The committees of the various churches, the Citizens’ League and Prohibition party are much pleased with the work Mrs. Nation did here and predict great results from it.—­Dayton Daily.

CHAPTER XXVII.

     (Sketch by will Carleton, in his Magazine everywhere.)

Some years ago, the American public—­always longing for “something new,” was treated to an absolutely unique sensation.  A woman armed with a hatchet had gone into a Kansas liquor saloon and smashed up its appurtenances, in a very thorough and unconventional manner.  After this, she went into and through another, and another:  and it began to took as if all the bibulous paraphernalia of Kansas were about to be sent into the twilight.

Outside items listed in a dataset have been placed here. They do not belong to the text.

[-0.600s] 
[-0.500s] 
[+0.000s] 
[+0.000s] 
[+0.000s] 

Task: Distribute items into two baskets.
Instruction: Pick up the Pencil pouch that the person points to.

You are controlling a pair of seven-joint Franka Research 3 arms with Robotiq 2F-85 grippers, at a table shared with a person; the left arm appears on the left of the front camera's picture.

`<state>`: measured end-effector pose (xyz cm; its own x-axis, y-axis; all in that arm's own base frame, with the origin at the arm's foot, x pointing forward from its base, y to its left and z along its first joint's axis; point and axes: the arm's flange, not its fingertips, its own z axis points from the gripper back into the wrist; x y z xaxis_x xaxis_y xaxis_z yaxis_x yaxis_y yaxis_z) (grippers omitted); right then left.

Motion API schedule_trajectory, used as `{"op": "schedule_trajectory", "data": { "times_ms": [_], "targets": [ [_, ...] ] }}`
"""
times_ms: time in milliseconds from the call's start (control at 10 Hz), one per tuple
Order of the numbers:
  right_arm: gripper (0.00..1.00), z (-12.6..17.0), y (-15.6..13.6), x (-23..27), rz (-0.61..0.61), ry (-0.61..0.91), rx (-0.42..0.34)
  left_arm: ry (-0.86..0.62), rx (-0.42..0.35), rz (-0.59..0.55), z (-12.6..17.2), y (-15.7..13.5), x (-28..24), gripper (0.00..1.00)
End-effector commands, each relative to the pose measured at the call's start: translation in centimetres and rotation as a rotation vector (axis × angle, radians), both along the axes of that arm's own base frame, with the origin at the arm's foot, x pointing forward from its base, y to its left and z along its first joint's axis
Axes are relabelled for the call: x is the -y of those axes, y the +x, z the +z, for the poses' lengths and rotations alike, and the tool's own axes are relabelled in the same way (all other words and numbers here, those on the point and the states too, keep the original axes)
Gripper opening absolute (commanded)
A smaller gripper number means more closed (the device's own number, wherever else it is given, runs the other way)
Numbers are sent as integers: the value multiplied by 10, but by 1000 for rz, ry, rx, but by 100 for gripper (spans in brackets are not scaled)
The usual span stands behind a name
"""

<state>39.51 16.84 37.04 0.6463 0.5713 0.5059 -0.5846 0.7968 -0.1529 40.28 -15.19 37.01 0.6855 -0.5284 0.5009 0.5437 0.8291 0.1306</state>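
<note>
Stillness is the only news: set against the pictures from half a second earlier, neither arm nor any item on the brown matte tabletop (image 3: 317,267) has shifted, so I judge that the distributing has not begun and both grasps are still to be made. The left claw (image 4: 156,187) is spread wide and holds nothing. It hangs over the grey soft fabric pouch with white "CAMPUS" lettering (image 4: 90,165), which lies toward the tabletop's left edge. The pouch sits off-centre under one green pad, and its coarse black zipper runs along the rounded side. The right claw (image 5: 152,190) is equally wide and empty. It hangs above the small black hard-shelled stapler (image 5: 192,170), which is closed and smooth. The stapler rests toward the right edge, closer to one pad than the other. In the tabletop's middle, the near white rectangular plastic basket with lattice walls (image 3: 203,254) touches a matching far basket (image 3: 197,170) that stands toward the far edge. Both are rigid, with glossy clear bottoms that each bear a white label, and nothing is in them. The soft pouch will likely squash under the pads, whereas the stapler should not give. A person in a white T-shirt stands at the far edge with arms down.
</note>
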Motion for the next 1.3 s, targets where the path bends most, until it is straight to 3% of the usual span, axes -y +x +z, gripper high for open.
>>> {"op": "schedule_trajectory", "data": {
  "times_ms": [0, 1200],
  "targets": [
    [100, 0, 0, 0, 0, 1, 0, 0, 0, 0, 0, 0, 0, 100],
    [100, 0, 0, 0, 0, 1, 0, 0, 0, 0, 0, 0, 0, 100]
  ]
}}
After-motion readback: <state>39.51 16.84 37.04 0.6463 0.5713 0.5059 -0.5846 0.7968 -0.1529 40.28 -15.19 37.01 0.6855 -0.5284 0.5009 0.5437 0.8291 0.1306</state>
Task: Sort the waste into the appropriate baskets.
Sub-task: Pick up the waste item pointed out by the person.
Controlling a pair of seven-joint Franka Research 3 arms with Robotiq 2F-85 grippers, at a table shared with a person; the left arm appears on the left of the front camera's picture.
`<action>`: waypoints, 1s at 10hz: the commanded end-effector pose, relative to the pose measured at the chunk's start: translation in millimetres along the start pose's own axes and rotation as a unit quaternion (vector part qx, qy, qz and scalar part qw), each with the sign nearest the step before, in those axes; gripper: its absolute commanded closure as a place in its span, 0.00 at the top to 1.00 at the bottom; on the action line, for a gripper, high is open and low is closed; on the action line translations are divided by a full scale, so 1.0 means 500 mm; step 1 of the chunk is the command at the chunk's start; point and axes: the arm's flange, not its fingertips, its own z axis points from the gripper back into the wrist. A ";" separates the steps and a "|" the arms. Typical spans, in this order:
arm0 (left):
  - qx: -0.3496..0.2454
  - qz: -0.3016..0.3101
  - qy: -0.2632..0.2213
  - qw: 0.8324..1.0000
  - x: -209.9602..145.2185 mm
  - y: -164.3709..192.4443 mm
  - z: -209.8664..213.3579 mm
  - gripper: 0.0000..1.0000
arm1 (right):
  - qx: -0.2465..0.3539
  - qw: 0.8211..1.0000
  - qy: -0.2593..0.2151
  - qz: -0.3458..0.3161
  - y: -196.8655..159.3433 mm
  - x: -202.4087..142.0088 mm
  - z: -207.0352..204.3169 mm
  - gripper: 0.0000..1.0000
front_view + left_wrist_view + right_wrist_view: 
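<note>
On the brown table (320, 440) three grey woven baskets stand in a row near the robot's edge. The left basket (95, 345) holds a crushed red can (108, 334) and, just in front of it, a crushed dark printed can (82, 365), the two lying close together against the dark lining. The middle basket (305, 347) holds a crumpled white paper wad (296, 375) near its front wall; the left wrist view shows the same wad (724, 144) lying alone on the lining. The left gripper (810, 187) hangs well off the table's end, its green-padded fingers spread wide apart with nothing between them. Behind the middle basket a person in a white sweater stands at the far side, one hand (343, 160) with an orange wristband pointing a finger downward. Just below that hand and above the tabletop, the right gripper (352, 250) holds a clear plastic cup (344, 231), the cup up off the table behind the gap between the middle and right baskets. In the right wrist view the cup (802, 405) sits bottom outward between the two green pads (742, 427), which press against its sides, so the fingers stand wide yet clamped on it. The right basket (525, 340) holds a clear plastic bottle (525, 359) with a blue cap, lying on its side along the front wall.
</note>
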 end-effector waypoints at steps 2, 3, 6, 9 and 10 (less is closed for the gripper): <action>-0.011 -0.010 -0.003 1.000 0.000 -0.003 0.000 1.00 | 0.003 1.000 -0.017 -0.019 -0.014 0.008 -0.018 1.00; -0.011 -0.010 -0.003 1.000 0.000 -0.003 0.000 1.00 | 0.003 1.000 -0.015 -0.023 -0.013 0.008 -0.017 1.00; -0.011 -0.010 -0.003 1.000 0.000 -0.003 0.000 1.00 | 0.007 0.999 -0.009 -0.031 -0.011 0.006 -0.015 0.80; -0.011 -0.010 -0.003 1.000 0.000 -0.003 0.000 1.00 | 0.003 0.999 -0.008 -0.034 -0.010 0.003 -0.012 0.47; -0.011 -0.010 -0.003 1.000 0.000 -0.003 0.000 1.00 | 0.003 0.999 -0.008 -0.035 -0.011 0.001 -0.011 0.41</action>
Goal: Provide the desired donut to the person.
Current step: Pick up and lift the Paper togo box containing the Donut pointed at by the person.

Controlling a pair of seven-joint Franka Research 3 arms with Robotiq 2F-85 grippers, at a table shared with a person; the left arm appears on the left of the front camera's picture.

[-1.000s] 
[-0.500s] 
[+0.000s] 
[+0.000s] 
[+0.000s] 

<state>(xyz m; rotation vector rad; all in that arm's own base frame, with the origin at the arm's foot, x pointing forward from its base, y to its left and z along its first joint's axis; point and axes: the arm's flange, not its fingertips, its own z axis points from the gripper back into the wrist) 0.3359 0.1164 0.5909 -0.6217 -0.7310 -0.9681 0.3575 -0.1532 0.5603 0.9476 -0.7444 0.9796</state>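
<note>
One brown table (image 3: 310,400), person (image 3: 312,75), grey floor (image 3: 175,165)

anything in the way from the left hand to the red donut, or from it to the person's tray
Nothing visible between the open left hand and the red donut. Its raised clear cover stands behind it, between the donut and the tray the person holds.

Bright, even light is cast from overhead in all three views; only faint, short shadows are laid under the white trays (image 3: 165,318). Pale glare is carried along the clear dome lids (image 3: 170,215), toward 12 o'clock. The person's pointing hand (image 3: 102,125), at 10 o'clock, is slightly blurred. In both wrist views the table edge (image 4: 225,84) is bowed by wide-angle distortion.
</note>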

When the smoke had somewhat cleared away, and time elapsed sufficient to garner these circumstances into authentic news, it transpired that the woman who had done this was Mrs. Carry A. Nation—­utterly obscure and unknown until that week.

This raid among decanters was a very singular and startling act, for a woman:  but, somehow, people found it refreshing.  It represented precisely what many had imagined in their minds, what thousands of women had wished they themselves could or dared do, what myraids of confirmed drinkers, even, had wished might be done.  News of Mrs. Nation’s swift and decided action went all over the country, like a stiff, healthy gale.  She was sharply criticised—­but there lurked very often a “dry grin” behind the criticism.  This smashing was all very direct and unique and Americans are in general fond of directness and uniqueness.  It was, technically, illegal; but, even so, it was remarked that the saloons which Mrs. Nation wrecked, were themselves in brazen defiance of the laws of the state of Kansas—­unenforced on account of the fear or venality of public officers.

The work of this determined woman went on with a thoroughness and promptness that made it ultra-interesting.  She was imprisoned again and again, and became an inmate, at one time and another, of some nineteen different jails.  She had trial after trial—­in which was developed the fact that her tongue was as sharp as her hatchet; she often addressing even the judge presiding, as “Your Dishonor,” while prosecuting attorneys she treated with supreme scorn.  Not much mercy was shown her in the county bastiles:  she was often bestowed in cells next to insane people—­in the hope, she thinks, that she might become really crazy, as well as reputedly so.  One sheriff, finding that the fumes of cigarette-smoking made her ill, treated all her follow-inmates to the little white cylinders, and set them at work puffing vigorously.  Chivalry and humanity seemed, for the time being, to have faded from men’s minds.